Le giornate di primavera passano lente, il tempo è scandito dalla sveglia un po’ più tardi che compensa il mancato tragitto verso il luogo di lavoro, la tazza di caffè accanto al pc e le mille mail e teleconferenze organizzate per ricevere comunque lo stipendio a fine mese. Ci reinventiamo cuochi e podisti, si riprendono i rapporti troncati perché “scusa, ero troppo impegnato” e anche la sala da pranzo diventa un’ottima palestra, con un po’ di fantasia.
Quando questo incubo sarà finito, torneremo a sbuffare per il troppo traffico e per il parcheggio che non si trova mai, la metro piena la mattina e la coda per il caffè al banco.
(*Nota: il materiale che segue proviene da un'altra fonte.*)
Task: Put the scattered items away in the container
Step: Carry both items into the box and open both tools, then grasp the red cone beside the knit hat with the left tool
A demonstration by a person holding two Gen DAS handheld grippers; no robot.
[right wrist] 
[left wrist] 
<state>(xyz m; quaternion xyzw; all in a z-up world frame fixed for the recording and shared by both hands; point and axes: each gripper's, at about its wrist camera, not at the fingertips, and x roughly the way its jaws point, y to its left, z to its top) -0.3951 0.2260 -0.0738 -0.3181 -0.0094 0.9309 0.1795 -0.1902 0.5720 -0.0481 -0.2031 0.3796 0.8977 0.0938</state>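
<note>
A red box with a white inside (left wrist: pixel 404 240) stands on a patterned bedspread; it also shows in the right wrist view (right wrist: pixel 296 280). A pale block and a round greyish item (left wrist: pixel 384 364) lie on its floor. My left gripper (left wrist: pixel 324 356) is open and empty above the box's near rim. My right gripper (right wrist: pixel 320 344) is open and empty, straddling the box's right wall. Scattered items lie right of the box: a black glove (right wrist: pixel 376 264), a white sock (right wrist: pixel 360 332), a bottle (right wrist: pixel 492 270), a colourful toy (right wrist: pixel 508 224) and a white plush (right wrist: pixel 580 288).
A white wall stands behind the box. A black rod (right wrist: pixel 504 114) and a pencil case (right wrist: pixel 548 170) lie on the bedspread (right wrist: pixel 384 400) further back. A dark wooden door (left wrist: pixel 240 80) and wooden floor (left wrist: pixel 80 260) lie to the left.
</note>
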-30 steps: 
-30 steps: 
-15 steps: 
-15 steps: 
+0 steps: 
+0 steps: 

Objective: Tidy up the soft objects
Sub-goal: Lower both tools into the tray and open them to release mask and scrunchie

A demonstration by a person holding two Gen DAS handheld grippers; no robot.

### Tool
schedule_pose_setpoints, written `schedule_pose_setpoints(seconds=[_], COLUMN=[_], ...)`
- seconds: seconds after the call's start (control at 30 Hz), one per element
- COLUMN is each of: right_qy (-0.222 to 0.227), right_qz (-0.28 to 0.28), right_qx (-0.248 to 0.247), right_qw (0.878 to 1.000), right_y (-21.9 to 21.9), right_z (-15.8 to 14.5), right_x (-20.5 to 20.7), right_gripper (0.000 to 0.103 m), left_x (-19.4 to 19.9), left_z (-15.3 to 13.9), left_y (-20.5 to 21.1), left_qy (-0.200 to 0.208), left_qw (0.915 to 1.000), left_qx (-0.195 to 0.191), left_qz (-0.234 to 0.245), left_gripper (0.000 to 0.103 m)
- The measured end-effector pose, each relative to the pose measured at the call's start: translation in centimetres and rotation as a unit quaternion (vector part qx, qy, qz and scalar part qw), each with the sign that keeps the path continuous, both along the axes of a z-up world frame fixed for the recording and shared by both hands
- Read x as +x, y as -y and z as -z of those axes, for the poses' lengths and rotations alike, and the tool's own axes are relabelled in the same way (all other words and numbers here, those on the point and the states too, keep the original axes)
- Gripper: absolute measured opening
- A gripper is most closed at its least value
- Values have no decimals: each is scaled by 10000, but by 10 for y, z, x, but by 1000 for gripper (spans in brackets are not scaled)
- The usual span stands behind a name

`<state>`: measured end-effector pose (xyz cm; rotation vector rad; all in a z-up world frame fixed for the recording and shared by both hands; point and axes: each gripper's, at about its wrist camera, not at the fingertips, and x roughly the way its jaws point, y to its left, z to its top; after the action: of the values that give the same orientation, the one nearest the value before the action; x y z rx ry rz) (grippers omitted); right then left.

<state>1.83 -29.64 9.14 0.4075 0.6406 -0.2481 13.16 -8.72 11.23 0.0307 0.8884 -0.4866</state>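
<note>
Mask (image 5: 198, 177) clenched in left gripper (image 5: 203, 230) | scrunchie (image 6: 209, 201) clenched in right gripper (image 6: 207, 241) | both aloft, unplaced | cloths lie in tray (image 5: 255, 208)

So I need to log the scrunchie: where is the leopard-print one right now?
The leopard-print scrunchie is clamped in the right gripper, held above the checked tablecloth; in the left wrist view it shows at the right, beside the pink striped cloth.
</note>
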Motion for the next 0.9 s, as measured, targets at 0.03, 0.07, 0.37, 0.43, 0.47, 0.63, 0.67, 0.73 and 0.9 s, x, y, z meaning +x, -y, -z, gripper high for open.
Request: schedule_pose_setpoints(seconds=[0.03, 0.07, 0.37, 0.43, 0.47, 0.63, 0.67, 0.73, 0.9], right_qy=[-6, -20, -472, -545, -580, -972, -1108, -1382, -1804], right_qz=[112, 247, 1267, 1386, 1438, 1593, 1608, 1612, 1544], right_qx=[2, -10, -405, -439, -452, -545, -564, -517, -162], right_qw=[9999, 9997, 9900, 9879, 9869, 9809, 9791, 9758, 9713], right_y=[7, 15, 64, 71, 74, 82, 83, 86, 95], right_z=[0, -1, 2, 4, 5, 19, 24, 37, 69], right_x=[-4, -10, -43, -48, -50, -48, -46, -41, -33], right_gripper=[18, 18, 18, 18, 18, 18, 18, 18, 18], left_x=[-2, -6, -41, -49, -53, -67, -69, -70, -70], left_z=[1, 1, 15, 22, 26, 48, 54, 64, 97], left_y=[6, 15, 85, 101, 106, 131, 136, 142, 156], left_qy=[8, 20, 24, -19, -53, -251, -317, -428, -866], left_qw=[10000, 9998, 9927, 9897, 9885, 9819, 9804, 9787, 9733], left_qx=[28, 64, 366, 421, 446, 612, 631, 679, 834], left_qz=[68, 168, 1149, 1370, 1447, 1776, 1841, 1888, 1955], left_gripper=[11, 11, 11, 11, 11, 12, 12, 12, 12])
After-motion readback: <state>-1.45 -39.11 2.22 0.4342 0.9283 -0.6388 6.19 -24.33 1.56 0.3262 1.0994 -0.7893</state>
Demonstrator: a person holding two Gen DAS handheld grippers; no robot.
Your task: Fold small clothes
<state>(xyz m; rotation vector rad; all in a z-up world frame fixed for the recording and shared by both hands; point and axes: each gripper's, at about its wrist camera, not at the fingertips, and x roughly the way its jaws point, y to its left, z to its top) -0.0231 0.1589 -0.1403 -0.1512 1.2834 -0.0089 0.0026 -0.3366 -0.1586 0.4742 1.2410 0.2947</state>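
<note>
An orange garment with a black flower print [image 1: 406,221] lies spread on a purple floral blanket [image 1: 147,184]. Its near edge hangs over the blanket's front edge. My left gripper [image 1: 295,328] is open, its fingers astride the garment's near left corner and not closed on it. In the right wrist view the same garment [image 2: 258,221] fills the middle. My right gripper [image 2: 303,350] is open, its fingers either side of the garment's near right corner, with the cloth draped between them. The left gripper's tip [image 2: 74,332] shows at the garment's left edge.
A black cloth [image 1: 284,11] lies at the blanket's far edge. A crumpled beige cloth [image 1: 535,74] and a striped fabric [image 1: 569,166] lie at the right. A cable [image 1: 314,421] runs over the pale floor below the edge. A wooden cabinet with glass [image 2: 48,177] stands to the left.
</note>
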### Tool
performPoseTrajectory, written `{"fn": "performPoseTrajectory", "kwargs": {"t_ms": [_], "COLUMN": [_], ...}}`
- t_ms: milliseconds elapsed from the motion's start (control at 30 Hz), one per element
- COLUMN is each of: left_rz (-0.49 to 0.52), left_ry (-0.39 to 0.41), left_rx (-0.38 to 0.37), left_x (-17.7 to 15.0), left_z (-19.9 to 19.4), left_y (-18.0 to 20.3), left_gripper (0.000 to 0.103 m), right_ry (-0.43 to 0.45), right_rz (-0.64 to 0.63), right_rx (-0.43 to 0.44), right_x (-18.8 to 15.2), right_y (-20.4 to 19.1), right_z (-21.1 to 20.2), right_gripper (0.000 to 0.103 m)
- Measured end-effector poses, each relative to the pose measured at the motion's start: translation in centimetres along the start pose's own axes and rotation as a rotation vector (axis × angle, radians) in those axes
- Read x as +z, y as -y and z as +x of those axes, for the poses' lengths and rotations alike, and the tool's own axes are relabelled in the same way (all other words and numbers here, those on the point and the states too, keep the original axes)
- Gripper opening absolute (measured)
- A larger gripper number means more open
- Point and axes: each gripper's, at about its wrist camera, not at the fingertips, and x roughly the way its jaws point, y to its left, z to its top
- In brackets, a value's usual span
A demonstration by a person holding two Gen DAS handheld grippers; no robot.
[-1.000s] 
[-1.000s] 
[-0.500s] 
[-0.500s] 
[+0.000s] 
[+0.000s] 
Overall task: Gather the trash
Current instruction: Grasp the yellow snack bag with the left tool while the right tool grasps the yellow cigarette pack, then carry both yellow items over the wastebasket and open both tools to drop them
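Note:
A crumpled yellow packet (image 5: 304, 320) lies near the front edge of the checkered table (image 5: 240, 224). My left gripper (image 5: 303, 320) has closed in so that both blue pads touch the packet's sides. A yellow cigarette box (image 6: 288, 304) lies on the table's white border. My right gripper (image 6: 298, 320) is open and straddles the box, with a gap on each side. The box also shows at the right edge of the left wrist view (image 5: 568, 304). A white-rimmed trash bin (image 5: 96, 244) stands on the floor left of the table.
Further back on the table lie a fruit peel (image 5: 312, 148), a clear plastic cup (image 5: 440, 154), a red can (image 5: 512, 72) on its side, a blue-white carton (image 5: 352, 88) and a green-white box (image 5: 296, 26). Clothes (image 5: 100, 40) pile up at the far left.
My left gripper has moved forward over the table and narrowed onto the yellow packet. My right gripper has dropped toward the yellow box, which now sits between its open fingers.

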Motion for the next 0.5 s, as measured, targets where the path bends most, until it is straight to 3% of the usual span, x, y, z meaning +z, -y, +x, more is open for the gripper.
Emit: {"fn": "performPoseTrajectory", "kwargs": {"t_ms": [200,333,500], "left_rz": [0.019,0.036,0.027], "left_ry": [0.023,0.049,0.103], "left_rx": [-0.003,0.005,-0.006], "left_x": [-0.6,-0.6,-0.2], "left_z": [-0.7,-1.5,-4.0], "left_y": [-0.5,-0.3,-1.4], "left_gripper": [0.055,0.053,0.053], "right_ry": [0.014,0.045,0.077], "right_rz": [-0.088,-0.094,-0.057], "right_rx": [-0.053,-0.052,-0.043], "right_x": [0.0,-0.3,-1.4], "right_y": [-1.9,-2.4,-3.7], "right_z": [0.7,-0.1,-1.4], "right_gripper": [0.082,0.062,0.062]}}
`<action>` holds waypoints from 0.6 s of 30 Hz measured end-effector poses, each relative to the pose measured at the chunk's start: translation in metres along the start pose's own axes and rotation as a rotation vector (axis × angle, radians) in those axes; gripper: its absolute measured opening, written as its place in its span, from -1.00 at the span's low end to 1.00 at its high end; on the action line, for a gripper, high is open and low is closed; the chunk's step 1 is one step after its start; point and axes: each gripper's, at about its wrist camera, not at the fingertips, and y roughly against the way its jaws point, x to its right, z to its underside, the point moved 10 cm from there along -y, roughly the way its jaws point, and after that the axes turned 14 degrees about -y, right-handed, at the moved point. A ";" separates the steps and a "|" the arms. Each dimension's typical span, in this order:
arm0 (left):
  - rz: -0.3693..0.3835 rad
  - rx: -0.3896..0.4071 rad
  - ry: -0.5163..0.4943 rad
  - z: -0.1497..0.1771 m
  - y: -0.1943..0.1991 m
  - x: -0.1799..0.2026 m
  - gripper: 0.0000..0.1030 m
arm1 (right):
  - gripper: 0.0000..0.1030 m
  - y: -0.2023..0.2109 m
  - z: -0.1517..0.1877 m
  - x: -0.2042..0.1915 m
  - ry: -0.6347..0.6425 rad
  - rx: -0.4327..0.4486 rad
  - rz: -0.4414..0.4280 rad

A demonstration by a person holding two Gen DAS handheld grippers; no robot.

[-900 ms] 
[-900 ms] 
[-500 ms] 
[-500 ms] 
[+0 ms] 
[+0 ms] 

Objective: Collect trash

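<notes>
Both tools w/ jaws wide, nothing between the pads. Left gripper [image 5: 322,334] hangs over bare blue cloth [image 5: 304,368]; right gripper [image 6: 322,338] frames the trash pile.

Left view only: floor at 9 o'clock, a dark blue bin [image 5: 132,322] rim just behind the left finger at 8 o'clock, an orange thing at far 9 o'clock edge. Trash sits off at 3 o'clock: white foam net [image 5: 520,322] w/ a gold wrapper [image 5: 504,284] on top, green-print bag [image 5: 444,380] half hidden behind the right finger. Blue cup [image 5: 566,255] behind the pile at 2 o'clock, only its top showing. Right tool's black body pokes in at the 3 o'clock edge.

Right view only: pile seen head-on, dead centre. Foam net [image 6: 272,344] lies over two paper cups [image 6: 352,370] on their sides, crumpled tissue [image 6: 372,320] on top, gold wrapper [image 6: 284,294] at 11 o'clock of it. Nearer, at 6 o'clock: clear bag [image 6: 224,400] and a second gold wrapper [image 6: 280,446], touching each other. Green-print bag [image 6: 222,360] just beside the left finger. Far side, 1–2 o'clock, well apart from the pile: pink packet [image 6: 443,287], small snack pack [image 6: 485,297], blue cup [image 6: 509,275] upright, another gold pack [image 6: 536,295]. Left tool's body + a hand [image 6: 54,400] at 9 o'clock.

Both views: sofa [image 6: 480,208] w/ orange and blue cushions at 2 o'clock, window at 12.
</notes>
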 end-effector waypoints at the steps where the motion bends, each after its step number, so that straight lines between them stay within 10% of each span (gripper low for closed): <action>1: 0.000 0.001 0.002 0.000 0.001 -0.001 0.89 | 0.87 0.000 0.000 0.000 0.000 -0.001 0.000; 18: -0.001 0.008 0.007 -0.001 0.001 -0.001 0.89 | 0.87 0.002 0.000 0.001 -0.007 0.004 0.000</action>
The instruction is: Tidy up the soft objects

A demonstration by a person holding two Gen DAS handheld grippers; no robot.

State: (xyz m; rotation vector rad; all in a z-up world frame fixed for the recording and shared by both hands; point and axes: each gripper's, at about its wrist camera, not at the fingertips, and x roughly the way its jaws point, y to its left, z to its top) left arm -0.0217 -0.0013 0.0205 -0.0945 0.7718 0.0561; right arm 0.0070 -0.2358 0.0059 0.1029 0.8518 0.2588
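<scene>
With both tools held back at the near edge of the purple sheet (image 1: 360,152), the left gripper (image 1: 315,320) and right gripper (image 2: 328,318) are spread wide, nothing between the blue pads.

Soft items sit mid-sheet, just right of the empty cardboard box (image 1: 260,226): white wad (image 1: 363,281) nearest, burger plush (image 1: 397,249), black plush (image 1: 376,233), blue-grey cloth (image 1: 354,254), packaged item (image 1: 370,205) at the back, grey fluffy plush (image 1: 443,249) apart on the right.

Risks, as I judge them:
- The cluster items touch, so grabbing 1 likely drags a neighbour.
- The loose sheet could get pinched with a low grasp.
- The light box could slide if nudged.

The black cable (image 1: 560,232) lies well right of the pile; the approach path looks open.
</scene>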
Ma torneremo anche negli stadi a fare il tifo, a urlare nei parterre dei concerti d’estate, ad affollare le stazioni e gli aeroporti. A ridere insieme guardandoci negli occhi. Uscire a respirare, a correre, a bere e a mangiare, a guardare le stelle, che comunque non si sono mai mosse. A visitare i nonni a meno di un metro di distanza, ad abbracciarci senza paure, quando sfiorarsi non sarà più contro la legge. E torneremo a dire “aspetta, sto arrivando”.